Dr Sebastian Kocar (Institute for Social Science Research, University of Queensland) - Presenting Author
Dr Daniela Peycheva (Institute of Epidemiology and Health Care, University College London)
Dr Matt Brown (Centre for Longitudinal Studies, University College London)
Professor Joseph W. Sakshaug (Institute for Employment Research (IAB), and Professor of Statistics, Ludwig Maximilian University of Munich)
Dr Claire Bhaumik (Ipsos UK)
Professor Lisa Calderwood (Centre for Longitudinal Studies, University College London)

Occupation coding is a critical component of social research, providing essential insights into socio-economic status. Traditionally, occupation data have been collected through interviewer administration using open-ended questions and manual office coding, a method regarded as the "gold standard." However, this approach is resource-intensive and may be less feasible for self-completion surveys. As web surveys become increasingly prevalent, it is vital to explore new approaches to occupation coding.
One new approach is the look-up self-coding approach in which participants (or interviewers) enter keywords which describe their job and select an appropriate code from a presented list. In this paper we evaluate the potential of this approach and compare it with traditional office coding. We use data from an experiment conducted in the 9th wave of the Next Steps longitudinal study in the UK, a web-first mixed mode survey in which participants were asked to both self-code their occupation and provide an open-ended job description, which was then manually coded by two independent office coders.
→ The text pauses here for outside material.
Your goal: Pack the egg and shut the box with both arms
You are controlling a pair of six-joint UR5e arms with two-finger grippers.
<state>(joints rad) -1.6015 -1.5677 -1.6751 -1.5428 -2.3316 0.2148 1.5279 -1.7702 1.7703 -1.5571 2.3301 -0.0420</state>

The study uses two indicators of feasibility and data quality: the look-up coding rate and the agreement between look-up and office coding. We will explore the impact of respondent characteristics and look-up input metrics and will use these findings to propose potential improvements to the look-up approach.
The findings will be of significant value to survey practitioners wishing to collect information about occupation.